Go through the records and report each line in which the word "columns" occurs.

Excerpted records Start Marker

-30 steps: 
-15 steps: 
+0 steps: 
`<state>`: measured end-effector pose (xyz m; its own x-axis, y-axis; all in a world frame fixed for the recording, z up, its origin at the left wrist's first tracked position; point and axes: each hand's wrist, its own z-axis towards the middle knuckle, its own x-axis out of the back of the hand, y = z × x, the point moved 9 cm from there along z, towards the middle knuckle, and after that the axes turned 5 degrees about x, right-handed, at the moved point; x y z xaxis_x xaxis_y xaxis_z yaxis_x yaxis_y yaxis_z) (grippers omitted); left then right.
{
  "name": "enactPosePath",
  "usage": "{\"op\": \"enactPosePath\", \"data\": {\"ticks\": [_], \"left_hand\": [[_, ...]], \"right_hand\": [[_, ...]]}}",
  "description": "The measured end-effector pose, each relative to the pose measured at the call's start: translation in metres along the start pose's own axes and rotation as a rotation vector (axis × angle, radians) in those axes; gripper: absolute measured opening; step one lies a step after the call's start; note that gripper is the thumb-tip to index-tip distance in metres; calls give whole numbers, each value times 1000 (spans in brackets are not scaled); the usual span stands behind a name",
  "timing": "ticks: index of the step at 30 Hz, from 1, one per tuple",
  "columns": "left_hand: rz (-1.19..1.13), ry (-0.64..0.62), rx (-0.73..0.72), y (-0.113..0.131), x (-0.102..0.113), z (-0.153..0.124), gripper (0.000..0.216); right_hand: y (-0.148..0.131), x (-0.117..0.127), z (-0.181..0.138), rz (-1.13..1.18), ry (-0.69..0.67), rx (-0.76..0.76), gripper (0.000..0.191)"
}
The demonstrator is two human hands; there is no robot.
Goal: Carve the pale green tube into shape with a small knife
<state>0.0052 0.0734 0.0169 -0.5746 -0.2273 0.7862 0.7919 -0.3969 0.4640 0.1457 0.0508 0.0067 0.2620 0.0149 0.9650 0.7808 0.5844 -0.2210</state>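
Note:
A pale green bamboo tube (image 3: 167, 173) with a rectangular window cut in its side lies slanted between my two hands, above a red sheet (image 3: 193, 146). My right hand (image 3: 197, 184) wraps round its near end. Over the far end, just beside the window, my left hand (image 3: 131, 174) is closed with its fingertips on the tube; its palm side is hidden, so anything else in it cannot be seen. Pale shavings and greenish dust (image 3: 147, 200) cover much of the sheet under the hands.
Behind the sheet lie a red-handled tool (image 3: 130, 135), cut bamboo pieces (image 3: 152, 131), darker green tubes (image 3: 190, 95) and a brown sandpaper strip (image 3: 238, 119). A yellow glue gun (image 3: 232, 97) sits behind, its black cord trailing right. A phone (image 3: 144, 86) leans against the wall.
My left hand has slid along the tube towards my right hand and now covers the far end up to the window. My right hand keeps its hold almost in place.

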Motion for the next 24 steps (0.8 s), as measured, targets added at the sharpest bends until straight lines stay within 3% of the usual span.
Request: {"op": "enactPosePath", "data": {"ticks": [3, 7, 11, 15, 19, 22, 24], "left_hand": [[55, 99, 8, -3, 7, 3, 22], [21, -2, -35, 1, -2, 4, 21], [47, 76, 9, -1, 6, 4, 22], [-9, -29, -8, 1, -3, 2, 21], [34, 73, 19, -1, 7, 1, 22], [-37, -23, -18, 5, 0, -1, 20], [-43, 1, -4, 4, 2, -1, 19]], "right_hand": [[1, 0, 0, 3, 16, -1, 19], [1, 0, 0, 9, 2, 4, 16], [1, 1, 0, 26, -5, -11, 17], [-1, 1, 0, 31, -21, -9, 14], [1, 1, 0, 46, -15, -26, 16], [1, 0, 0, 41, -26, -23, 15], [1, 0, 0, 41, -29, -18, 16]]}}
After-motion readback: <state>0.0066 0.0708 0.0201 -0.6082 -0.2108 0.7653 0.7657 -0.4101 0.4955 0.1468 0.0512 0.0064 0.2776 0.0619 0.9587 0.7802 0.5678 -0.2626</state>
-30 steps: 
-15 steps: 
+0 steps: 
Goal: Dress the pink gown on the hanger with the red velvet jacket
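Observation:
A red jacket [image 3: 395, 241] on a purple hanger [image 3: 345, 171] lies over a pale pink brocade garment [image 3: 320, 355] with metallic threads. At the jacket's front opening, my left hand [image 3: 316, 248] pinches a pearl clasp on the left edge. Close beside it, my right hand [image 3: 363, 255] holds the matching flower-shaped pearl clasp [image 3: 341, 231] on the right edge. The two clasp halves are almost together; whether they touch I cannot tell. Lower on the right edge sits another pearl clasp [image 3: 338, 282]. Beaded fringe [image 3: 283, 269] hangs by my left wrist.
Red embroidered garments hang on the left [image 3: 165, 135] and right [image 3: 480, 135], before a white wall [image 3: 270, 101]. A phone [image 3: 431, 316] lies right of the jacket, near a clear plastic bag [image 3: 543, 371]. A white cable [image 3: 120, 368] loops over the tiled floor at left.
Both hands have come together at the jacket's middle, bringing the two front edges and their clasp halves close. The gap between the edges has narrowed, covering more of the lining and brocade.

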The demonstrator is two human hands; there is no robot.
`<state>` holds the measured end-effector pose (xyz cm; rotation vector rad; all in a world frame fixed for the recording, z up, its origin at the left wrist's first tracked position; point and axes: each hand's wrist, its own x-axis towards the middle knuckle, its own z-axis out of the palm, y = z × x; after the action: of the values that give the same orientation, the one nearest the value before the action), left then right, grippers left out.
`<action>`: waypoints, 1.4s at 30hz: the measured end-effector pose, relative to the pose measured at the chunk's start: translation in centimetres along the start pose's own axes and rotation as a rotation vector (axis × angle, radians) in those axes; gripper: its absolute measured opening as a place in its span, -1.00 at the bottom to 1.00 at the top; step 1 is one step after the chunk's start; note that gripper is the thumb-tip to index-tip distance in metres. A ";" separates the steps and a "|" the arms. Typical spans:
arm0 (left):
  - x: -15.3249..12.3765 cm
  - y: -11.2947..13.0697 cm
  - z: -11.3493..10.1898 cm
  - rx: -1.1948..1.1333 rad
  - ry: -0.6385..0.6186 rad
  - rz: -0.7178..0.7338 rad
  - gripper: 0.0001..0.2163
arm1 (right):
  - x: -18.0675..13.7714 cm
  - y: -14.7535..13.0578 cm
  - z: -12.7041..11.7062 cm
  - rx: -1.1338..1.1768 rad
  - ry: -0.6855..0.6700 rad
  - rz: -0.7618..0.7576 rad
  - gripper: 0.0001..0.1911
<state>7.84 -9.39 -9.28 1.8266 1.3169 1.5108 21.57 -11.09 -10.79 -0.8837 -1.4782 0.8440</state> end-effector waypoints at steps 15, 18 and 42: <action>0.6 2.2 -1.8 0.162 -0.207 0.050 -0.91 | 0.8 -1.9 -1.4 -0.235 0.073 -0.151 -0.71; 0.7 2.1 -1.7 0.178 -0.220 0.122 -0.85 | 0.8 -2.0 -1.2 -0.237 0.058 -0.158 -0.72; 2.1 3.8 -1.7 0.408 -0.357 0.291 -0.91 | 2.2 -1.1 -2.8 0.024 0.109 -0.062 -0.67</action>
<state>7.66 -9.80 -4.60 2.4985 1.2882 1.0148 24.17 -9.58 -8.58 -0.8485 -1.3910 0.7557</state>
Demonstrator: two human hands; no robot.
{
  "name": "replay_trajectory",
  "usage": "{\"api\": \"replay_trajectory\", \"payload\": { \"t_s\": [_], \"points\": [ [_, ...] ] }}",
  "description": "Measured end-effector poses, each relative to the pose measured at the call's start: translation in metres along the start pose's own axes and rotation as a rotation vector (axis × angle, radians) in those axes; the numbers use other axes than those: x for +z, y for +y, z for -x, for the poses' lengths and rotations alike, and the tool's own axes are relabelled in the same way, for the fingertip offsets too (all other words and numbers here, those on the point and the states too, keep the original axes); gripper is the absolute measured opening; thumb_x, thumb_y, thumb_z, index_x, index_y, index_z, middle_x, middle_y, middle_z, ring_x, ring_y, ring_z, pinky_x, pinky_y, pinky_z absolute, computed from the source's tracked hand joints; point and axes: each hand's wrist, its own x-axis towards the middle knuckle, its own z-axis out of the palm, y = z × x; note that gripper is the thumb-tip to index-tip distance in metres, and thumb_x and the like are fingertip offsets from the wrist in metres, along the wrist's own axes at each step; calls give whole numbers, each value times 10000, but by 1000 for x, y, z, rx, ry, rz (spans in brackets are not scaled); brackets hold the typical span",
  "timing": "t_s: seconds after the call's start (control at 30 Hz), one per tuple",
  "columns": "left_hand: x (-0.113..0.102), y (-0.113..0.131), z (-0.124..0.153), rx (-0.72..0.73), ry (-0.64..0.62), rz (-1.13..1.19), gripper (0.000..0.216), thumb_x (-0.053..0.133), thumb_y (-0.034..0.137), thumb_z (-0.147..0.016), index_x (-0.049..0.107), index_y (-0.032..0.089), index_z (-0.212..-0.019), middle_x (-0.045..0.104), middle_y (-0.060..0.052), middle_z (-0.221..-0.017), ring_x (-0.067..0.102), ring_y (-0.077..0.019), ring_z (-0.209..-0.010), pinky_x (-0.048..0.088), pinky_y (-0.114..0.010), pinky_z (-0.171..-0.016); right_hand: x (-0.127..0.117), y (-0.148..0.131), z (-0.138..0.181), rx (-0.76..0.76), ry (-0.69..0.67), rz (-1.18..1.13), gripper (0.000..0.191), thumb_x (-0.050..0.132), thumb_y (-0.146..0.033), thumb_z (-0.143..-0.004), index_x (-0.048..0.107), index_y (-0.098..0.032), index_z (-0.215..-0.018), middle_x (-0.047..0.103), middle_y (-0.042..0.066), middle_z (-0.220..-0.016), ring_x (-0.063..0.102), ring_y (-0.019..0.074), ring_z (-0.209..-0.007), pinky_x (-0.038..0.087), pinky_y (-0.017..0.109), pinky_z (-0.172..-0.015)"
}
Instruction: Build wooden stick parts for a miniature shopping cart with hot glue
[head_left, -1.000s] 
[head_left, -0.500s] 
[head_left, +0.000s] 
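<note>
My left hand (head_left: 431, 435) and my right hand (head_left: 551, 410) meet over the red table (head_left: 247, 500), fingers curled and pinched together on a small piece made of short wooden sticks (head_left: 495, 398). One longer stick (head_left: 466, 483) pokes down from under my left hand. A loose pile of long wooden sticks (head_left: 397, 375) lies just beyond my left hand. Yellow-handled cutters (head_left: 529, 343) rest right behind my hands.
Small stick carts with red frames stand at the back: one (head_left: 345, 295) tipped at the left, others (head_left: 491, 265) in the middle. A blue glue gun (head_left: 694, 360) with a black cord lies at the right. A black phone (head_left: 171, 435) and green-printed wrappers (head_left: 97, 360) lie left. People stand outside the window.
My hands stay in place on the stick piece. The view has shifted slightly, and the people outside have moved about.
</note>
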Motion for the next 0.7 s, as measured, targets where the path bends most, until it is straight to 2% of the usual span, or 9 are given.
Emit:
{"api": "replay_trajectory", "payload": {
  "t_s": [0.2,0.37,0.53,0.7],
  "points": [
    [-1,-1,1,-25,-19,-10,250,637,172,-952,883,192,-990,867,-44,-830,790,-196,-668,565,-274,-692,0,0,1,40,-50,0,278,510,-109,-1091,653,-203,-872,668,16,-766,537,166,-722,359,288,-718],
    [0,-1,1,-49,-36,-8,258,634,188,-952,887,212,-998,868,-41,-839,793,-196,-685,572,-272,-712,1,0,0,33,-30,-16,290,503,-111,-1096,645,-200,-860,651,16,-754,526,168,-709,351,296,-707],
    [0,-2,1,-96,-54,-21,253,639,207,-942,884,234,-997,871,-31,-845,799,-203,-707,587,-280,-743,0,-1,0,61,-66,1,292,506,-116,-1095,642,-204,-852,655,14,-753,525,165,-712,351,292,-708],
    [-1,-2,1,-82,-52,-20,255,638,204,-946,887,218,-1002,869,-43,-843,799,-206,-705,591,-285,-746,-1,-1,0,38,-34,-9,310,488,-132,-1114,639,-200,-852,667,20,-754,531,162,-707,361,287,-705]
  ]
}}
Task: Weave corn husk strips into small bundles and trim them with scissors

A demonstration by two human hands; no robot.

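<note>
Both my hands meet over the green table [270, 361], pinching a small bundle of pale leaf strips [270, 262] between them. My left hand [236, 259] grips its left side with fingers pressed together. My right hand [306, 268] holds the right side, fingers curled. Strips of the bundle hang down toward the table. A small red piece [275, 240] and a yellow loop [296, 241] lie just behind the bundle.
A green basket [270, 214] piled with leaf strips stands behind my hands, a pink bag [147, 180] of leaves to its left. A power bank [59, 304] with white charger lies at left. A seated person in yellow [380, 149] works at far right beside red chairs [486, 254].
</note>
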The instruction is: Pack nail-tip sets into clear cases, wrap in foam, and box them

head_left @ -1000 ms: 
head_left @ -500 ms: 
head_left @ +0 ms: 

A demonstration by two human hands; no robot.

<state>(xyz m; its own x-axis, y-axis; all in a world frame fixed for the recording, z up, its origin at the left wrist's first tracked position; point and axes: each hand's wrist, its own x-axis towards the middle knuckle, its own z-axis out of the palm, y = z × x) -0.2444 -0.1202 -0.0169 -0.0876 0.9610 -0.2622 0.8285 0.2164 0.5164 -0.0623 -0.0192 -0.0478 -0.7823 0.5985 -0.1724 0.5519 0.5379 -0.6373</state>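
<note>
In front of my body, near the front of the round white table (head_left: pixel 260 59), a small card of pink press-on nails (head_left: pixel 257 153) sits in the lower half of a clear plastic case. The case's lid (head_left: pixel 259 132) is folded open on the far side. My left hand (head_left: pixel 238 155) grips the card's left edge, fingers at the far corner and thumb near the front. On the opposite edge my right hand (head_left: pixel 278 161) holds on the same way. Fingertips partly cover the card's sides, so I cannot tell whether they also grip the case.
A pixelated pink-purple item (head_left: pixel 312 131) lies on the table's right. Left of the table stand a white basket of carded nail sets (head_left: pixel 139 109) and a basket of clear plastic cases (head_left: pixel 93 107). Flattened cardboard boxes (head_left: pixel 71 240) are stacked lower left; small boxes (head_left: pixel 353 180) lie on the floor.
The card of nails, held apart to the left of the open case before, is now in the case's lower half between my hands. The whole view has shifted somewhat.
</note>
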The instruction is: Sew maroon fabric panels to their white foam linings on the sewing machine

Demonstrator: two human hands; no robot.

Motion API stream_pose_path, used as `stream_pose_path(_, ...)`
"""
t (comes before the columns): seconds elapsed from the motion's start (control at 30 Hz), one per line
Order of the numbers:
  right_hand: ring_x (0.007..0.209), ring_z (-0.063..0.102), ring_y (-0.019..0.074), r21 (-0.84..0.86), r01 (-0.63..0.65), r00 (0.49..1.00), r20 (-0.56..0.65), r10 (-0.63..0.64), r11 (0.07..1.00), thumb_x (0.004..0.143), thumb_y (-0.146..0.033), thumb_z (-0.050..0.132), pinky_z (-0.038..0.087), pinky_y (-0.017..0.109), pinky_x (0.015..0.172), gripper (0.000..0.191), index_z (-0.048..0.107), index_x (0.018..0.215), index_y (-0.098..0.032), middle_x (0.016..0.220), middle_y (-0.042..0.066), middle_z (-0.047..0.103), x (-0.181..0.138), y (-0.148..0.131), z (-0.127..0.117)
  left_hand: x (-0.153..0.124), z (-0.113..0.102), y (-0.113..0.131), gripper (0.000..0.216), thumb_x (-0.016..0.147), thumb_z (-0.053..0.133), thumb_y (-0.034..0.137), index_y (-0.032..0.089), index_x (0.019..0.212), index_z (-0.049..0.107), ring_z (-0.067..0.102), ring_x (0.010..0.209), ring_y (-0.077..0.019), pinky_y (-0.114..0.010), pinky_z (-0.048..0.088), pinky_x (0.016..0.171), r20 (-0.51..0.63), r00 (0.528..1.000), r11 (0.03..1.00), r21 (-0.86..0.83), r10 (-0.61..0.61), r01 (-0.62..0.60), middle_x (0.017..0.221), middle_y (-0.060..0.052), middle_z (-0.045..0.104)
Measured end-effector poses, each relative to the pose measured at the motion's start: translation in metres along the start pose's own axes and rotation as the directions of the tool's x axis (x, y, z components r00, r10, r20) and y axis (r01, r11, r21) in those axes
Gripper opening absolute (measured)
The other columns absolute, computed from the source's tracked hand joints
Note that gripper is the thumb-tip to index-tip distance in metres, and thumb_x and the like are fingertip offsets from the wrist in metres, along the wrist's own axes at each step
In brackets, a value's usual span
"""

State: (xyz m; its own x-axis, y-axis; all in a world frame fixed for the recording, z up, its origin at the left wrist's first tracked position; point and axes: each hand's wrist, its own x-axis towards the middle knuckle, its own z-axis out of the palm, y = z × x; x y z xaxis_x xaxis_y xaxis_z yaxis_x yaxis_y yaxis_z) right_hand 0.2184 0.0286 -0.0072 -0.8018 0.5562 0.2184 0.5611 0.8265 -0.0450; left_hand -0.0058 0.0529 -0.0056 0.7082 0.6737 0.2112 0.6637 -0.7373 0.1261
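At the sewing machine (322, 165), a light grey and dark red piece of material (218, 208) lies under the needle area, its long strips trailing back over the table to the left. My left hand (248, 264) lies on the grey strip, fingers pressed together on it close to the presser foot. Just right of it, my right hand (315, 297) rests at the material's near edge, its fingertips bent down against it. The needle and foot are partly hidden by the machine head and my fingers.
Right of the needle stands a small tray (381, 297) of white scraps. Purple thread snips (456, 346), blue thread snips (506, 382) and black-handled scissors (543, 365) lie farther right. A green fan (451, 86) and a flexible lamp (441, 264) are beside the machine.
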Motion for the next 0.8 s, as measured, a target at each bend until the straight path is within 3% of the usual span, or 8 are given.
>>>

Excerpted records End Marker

## Output for this exercise
  "columns": "left_hand: rz (-1.19..1.13), ry (-0.64..0.62), rx (-0.73..0.72), y (-0.113..0.131), x (-0.102..0.113), z (-0.153..0.124), gripper (0.000..0.216); right_hand: y (-0.148..0.131), x (-0.117..0.127), z (-0.181..0.138), rz (-1.13..1.18), ry (-0.69..0.67), rx (-0.76..0.76), gripper (0.000..0.191)"
  "columns": "left_hand: x (-0.113..0.102), y (-0.113..0.131), z (-0.124..0.153), rx (-0.72..0.73), ry (-0.64..0.62), rz (-1.13..1.19), gripper (0.000..0.216), thumb_x (-0.053..0.133), thumb_y (-0.034..0.137), thumb_z (-0.147..0.016), index_x (-0.049..0.107), index_y (-0.032..0.089), index_z (-0.212..-0.019), middle_x (-0.045..0.104), middle_y (-0.060..0.052), middle_z (-0.221..-0.017), ring_x (-0.067..0.102), ring_y (-0.077..0.019), ring_z (-0.209..-0.010), pinky_x (-0.048..0.088), pinky_y (-0.114..0.010), pinky_z (-0.171..-0.016); right_hand: x (-0.127..0.117), y (-0.148..0.131), z (-0.138..0.181), rx (-0.76..0.76), ry (-0.69..0.67), rz (-1.18..1.13), gripper (0.000..0.191), thumb_x (-0.050..0.132), thumb_y (-0.146..0.033), thumb_z (-0.143..-0.004), index_x (-0.048..0.107), index_y (-0.098..0.032), index_z (-0.215..-0.018), middle_x (-0.047..0.103), middle_y (-0.042..0.066), middle_z (-0.220..-0.016), ring_x (-0.063..0.102), ring_y (-0.019..0.074), ring_z (-0.209..-0.007), pinky_x (-0.038..0.087), pinky_y (-0.017..0.109), pinky_z (-0.172..-0.015)"
t (comes before the columns): seconds elapsed from the motion's start (control at 30 Hz), one per line
The other columns absolute, computed from the source's tracked hand joints

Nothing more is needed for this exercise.